A jovem foi assassinada uma semana depois de ter se casado por amor sem a permissão de sua família, o que é considerado uma desonra no Paquistão.

Violência familiar

Zennat havia fugido de casa para morar com a família do marido após ser agredida pela sua própria família ao contar sobre o relacionamento, conta o viúvo Hassam Khan.

A polícia foi chamada pelos vizinhos que ouviram gritos, mas quando as autoridades chegaram, a mulher já estava morta. O corpo foi encontrado na casa de sua mãe.

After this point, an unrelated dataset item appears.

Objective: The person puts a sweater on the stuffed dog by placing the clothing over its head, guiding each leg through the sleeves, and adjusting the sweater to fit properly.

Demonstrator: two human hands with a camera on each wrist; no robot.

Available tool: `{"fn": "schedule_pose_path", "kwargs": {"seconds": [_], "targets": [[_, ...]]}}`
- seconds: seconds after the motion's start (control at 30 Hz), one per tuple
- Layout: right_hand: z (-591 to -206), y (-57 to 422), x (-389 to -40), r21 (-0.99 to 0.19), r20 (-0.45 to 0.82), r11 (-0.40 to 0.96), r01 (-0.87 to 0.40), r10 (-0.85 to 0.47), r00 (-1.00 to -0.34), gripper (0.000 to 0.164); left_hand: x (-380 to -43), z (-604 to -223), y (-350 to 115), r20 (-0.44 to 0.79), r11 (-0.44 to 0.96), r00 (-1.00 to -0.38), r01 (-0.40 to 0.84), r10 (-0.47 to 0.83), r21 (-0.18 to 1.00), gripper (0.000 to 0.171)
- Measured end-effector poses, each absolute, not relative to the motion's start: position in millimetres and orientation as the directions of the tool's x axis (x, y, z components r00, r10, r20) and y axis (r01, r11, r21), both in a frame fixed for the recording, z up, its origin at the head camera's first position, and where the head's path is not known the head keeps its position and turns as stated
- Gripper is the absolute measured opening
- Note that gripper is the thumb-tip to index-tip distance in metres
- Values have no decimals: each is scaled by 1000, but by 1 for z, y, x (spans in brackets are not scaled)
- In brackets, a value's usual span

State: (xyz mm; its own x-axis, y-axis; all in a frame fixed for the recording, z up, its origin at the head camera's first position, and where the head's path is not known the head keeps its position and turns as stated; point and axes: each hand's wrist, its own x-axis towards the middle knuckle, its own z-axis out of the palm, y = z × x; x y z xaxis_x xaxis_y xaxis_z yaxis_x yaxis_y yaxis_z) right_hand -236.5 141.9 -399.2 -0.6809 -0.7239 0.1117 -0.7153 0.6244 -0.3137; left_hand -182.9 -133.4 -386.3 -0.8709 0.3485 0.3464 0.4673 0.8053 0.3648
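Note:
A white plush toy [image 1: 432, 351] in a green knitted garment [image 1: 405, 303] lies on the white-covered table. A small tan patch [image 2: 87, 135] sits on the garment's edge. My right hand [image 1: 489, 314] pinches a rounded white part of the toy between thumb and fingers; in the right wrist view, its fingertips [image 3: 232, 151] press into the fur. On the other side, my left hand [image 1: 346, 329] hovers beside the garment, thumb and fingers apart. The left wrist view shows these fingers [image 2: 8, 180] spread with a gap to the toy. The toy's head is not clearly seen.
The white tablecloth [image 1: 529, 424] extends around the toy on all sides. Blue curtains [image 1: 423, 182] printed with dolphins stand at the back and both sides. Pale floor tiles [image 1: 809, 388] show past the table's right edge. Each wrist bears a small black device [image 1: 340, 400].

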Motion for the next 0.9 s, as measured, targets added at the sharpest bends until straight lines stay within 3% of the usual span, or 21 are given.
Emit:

Em entrevista à BBC, o superintendente da polícia de Lahore, Ibadat Nisar, confirmou que o irmão de Zeenat é suspeito do crime e está foragido. “A mãe confessou o crime, mas é difícil acreditar que uma mulher de 50 anos tenha cometido um ato deste sozinha, sem ajuda de outros membros da família”.

Khan conta que a família a procurou após o casamento e a levou “com a promessa de reconciliação e uma recepção adequada pelo casamento”, mas a jovem nunca mais voltou, “como iríamos saber que a matariam?”.

Casos de violência

Infelizmente, o caso desta jovem não é isolado no país. Em apenas um mês, aconteceram outras duas mortes semelhantes. No Paquistão são constantes os ataques contra mulheres que não aceitam as regras sociais conservadoras sobre amor e casamento.

Uma semana antes de Zeenat ter sido morta, a professora María Sadaqat morreu queimada na cidade de Murree, por não ter aceito uma proposta de casamento.

De acordo com a polícia, pessoas de um povoado próximo a Abbottabad ordenaram a morte de uma adolescente que teria ajudado uma amiga a fugir. Ela foi queimada viva também.

Segundo a Comissão de Direitos Humanos do Paquistão, os assassinatos cruéis e brutais são chamados de “crime de honra”. Apenas no ano passado, foram registrados 1.100 assassinatos de mulheres por seus familiares, isso sem contar as mortes que não chegam ao conhecimento da comissão.

Lei contra a violência

Em fevereiro de 2016, a província de Punjab, local em que aconteceram os dois últimos ataques, aprovou uma lei que pune todas as formas de violência contra a mulher, porém, 30 grupos religiosos, incluindo todos os principais partidos islâmicos, tentam revogar a lei.

Grupos religiosos acreditam que as campanhas por direitos das mulheres são obscenas e que incentivam os divórcios. Para tornar tudo ainda mais dramática, o conselho que presta assessoria ao governo do país criou uma proposta autorizando que os maridos “batam levemente” em suas mulheres.